Exercise aim = Word for word, set down every line of the entries below from the line with "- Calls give" to the line with "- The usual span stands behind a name", including both, and no other line.

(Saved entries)
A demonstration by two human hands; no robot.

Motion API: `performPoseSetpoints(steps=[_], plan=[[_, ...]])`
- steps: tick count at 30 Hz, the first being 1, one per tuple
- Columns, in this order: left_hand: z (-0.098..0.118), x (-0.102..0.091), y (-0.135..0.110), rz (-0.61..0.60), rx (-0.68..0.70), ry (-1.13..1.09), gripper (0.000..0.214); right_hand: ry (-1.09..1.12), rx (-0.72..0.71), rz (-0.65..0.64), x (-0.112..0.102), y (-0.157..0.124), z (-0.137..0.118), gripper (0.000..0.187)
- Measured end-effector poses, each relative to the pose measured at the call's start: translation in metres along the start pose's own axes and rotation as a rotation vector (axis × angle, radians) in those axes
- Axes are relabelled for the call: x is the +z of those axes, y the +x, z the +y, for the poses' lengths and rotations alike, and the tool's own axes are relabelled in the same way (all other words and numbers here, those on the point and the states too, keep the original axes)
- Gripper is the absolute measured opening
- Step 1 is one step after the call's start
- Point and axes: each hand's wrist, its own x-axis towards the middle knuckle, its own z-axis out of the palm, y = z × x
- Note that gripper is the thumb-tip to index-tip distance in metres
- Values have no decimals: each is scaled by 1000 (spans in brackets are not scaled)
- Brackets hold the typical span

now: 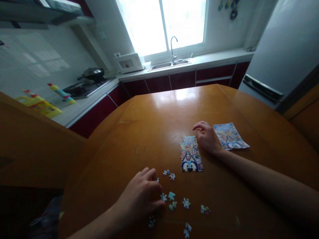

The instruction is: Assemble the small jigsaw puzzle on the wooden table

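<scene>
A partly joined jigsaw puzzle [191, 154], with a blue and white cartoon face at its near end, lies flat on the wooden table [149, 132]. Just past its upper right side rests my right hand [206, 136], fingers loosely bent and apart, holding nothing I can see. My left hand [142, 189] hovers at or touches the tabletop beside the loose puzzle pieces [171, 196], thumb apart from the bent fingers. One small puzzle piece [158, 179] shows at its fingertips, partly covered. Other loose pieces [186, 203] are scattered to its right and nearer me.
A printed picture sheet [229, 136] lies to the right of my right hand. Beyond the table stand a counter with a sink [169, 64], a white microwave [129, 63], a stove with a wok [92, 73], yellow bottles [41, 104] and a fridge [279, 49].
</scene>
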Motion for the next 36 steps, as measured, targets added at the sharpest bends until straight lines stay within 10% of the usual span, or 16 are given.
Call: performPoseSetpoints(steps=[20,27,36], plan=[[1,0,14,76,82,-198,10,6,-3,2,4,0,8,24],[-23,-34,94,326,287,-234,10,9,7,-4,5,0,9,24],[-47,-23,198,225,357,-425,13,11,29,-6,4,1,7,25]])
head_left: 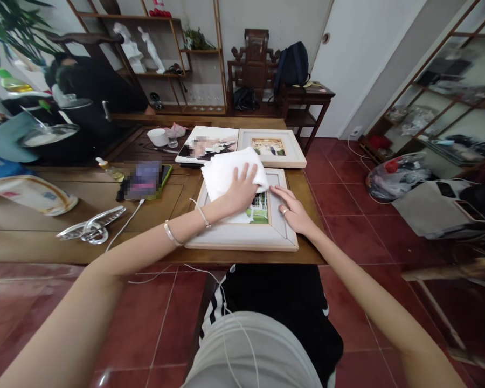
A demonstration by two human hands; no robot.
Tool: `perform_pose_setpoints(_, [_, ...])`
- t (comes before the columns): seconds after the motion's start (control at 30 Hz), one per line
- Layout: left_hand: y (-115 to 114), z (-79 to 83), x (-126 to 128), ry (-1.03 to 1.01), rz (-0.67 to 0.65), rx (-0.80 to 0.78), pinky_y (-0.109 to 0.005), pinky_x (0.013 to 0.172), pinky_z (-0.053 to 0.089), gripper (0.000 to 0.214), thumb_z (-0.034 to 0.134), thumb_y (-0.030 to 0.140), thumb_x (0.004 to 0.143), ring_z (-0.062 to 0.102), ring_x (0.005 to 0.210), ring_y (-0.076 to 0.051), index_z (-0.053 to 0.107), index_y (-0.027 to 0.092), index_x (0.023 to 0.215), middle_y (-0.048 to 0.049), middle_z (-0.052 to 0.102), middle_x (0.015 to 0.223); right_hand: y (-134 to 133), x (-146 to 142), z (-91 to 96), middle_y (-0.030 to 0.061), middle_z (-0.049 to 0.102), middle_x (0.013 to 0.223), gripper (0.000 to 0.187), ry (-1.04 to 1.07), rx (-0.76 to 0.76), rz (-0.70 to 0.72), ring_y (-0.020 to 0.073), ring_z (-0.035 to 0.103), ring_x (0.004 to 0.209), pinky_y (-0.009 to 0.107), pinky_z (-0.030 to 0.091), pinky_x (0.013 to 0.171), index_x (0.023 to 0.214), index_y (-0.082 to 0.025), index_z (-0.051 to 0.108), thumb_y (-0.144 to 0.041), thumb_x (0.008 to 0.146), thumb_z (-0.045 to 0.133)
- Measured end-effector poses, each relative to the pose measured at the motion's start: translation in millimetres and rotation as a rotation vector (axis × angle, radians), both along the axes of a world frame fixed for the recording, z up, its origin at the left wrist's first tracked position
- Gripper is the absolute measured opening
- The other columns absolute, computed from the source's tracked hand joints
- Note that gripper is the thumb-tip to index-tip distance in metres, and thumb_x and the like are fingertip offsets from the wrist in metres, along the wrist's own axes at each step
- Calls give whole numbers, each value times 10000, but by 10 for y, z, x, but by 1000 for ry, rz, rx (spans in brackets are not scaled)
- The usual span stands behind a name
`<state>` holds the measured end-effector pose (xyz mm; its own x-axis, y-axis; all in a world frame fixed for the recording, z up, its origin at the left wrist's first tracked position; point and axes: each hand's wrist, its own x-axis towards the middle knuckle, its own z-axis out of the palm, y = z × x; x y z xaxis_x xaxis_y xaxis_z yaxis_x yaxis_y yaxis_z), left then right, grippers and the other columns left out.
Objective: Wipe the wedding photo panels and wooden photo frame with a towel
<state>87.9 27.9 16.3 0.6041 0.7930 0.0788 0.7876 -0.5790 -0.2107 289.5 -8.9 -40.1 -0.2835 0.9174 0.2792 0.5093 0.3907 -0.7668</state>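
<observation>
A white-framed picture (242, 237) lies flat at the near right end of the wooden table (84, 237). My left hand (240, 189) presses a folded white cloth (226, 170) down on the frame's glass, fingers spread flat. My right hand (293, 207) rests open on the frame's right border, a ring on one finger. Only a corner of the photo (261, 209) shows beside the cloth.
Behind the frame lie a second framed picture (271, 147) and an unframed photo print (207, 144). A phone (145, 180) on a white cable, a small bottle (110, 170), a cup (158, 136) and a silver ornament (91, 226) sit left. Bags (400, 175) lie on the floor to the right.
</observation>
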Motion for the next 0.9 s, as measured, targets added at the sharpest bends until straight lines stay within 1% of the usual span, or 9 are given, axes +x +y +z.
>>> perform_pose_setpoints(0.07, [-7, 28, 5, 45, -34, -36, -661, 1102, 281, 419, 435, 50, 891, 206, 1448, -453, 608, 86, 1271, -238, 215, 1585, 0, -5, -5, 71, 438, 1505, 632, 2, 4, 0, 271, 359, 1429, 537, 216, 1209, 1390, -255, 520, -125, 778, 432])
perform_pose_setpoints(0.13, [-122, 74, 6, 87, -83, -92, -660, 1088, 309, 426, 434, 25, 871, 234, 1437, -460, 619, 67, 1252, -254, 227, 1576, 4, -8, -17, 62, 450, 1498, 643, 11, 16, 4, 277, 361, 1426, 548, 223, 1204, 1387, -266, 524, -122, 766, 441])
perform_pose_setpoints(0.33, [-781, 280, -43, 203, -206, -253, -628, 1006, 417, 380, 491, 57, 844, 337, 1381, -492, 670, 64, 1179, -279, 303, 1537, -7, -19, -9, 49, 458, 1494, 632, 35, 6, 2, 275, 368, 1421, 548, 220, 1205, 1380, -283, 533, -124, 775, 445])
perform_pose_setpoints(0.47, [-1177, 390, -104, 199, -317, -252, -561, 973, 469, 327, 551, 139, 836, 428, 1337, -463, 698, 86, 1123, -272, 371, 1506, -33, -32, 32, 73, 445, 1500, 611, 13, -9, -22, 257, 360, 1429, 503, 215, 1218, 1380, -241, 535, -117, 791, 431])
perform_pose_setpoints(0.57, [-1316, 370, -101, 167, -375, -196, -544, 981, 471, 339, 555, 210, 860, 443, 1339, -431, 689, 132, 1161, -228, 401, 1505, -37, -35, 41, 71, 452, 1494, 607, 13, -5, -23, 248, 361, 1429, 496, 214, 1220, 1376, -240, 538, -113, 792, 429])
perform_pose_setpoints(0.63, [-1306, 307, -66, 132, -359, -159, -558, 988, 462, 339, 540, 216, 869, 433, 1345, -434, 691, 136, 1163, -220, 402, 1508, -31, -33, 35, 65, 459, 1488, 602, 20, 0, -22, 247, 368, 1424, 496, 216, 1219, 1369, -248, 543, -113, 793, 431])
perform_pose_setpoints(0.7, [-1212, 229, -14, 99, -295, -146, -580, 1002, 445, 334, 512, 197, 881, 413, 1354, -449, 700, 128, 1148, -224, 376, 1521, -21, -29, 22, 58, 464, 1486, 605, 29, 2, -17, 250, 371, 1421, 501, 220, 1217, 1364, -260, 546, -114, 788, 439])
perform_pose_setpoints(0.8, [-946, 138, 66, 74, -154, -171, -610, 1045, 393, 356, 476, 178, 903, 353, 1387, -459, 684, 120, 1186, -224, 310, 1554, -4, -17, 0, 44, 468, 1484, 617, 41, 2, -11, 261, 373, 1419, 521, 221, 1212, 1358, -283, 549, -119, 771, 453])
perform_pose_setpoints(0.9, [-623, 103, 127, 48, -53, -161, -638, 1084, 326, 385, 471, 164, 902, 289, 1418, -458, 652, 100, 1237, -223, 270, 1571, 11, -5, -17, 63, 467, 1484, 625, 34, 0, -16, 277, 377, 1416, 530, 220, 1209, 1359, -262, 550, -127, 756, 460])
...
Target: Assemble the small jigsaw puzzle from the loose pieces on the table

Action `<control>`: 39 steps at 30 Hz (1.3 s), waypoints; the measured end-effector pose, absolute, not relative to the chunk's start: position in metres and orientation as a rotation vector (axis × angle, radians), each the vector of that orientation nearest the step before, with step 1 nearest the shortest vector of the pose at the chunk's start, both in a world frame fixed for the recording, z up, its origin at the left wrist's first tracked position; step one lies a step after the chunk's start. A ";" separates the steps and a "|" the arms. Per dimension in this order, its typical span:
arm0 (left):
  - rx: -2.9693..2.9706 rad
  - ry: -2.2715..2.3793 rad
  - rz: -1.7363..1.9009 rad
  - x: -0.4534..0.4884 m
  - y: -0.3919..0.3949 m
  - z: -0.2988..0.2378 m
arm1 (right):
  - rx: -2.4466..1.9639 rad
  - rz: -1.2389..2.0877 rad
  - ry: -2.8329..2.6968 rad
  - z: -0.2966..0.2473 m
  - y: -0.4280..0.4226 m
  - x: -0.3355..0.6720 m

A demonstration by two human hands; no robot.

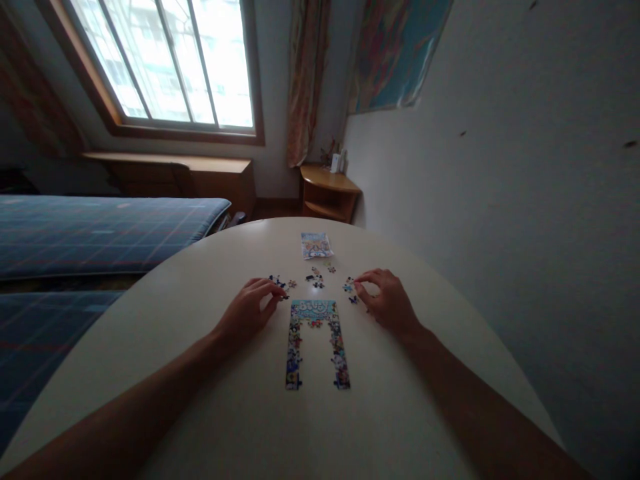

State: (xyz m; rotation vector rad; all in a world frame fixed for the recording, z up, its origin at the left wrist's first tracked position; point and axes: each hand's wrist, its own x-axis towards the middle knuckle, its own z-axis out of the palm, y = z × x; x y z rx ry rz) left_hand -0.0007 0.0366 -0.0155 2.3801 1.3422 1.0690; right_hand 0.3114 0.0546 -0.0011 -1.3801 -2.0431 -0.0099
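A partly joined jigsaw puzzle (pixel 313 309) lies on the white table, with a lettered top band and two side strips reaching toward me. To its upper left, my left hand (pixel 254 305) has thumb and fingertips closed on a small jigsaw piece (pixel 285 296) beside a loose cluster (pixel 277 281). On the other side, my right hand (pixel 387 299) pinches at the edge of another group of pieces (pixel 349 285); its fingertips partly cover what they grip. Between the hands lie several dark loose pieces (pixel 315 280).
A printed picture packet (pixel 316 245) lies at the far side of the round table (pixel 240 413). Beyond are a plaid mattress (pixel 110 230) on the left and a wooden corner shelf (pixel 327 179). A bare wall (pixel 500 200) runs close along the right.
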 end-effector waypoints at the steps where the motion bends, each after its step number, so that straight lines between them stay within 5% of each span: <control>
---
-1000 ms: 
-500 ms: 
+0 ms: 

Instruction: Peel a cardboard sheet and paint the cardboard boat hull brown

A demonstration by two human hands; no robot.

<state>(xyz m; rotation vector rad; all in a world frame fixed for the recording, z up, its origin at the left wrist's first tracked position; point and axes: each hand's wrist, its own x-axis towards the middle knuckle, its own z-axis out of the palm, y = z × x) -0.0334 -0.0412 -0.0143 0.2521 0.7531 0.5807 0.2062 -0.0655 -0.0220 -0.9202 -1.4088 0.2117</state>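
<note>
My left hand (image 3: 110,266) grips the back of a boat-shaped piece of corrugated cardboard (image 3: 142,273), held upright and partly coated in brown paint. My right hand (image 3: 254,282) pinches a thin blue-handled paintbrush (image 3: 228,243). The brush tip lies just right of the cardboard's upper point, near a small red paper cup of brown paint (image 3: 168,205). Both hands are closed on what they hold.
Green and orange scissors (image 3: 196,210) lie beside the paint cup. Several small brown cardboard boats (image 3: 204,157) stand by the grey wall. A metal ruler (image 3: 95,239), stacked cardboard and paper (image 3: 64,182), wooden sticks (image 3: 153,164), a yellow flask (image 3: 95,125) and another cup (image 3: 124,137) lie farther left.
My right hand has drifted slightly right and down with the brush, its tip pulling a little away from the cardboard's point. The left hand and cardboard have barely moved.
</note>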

Result of this task =
- Calls give whole numbers, each value times 10000, but by 10 for y, z, x, but by 1000 for ry, rz, rx (spans in brackets are not scaled)
- The usual span stands behind a name

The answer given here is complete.